Here, ${\mu }_{n,p}$ is the mobility of either n-or p-barristor, and C${}_{\mathrm{ox}}$ is the capacitance of the top-gate insulator per unit area. Using this equation, $V_{\mathrm{M}}$ is estimated to be −2.1 V, −2.3 V, −2.6 V, and −3.3 V when $V_{\mathrm{BG}}$ is −30 V, −15 V, −5 V, and 0 V, respectively. These values are in good agreement with the threshold voltage, $V_{\mathrm{M}}$, observed in Figure 3a.

Table 1 summarizes previous reports on low-power complementary inverters based on low-dimensional materials. We find several sub-nW low-power complementary inverters realized with CNT- [32] or TMDCs-FETs [30,33]. Inverters using the TMDCs-FETs operated at relatively higher $V_{\mathrm{DD}}$ due to their higher contact resistance than CNT, and the inverter based on CNT-FETs exhibited a lower power consumption of ~0.1 nW. The value is smaller than ~0.2 nW, observed in our inverter made of Gr/CNT and Gr/MoS${}_2$ barristors. However, the low-power complementary inverters employing FETs required much lower EOT compared to our device, for example at EOT ~0.7 nm for the inverter realized with CNT-FETs. EOT indicates the thickness of silicon oxide that provides the same electrical performance as that of the dielectric material being used. In principle, thinner gate oxide leads to a smaller SS, reducing the power consumption of the device. Therefore, the low power consumption (~0.2 nW) achieved with a larger EOT of 15 nm for our device represents the excellent switching characteristics of Gr barristors, and further improvement can be expected by lowering the EOT. A theoretical analysis showed that SS of ~50 mV/dec can be achieved in a graphene barristor with EOT $\le 1$ nm, overcoming the limitation of 60 mV/dec in conventional FETs [34]. Apart from our work, there have been several demonstrations of inverters based on graphene barristors incorporating Si [19], organic semiconductors [31], or cobaltite [37] as p-type semiconductors. However, these p-type Gr barristors showed relatively poor subthreshold swing (SS $\ge 500$ mV/dec) compared to that (SS $\simeq 150$ mV/dec) of the p-type Gr/CNT barristor, and limited the performance of the complementary inverter. On the other hand, in order to make a low-power inverter with a high gain, not only SS values of p-and n-components should be low, but transfer curves of p-and n-components should also intersect in the deep subthreshold region [38]. In this research, we relied on $V_{\mathrm{BG}}$ to partly adjust the threshold voltages of each component. A chemical doping of graphene [39], or separate electrostatic doping to each component can allow more precise control over the threshold voltages. In addition, such control over the threshold voltage can make the device to operate at the same input and output voltage ranges, essential for the circuit integration.

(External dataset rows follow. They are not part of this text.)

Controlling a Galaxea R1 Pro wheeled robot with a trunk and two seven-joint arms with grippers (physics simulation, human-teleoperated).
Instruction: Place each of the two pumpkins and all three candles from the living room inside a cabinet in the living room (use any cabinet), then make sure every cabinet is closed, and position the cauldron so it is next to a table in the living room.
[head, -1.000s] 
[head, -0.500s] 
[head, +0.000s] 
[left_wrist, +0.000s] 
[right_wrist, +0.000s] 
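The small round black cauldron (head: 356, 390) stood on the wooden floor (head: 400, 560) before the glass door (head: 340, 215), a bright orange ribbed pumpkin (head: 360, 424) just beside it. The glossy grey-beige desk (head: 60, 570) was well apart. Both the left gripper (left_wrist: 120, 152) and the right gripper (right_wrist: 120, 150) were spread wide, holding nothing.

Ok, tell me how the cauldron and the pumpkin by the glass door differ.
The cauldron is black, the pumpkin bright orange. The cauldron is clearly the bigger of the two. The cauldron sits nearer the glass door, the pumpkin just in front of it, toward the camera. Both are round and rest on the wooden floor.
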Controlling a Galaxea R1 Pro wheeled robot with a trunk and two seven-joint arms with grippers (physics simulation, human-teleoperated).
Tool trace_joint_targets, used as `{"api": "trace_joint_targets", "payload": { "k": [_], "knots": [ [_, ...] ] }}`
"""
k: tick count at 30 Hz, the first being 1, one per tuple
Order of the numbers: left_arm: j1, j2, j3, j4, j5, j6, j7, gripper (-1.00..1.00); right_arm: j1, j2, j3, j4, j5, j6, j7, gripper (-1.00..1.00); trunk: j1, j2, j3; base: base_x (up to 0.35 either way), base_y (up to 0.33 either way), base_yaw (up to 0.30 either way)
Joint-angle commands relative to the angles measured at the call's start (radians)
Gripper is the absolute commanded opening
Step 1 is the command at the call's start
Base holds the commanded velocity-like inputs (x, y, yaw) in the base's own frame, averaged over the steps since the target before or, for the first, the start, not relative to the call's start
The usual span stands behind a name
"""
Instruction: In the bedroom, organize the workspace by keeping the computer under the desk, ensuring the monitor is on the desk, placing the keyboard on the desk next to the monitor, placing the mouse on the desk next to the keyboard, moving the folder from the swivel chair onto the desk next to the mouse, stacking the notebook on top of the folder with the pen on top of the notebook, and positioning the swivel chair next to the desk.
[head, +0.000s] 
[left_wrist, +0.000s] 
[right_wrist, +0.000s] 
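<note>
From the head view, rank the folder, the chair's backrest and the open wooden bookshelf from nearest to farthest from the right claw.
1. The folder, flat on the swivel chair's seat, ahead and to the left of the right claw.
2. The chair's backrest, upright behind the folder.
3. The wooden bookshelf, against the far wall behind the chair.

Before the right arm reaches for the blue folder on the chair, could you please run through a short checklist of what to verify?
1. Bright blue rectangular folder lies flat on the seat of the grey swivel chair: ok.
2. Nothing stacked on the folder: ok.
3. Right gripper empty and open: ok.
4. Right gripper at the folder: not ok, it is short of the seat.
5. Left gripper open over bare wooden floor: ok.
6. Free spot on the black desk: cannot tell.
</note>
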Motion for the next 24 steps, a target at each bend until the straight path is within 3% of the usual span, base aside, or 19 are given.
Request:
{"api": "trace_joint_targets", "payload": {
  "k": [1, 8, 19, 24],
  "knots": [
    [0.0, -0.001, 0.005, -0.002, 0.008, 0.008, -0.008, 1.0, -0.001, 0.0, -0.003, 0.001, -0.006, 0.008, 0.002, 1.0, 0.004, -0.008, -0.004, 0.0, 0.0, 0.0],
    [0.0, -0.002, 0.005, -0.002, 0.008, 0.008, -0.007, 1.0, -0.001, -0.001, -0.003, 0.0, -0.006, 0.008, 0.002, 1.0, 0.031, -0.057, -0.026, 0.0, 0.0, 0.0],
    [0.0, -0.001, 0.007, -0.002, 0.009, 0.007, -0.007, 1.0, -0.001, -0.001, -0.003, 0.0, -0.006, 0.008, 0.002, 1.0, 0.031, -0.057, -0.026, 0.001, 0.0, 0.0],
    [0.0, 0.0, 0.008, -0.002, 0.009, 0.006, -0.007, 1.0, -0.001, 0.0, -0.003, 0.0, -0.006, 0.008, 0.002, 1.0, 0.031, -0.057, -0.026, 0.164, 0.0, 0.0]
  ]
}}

Finally, we compare our device with a low-power inverter recently demonstrated using negative capacitance based FETs (NCFETs) by integrating a ferroelectric layer within the gate stack [41]. The complementary inverter with MoS${}_2$ and WSe${}_2$ NCFETs reported the lowest power consumption of 0.07 nW for the forward sweep and 0.17 nW for the reverse sweep [41]. However, the hysteresis of the inverter, theoretically existing as a result of polarization switching, is a serious obstacle to their practical use. Inverters based on graphene barristors are free from such problem of the ferroelectric negative capacitance and there is much room for the improvement with the reduction of EOT.

4. Conclusions

In conclusion, combining a p-type Gr/CNT barristor with a n-type Gr/MoS${}_2$ barristor, a complementary inverter was fabricated and its characteristics were investigated. The complementary inverter exhibited a low switching power consumption of ~0.2 nW and a moderate gain of ~2.5 at $V_{\mathrm{DD}}=0.5$ V and at EOT of ~15 nm. This sub-nW complementary inverter was achieved at much larger EOT compared to the inverters based on FETs, which was attributed to the excellent switching characteristics of Gr barristors. The p-type Gr/CNT barristor used in this experiment displayed an on–off current ratio of 10${}^5$ and a high mobility of ~1300 cm${}^2$/Vs with a subthreshold swing of 150 mV/dec with an EOT of 15 nm. The emergence of a p-type Gr/CNT barristor with an excellent switching property, not available for Gr/TMDCs barristors, opens the possibility of logic devices based on graphene barristors.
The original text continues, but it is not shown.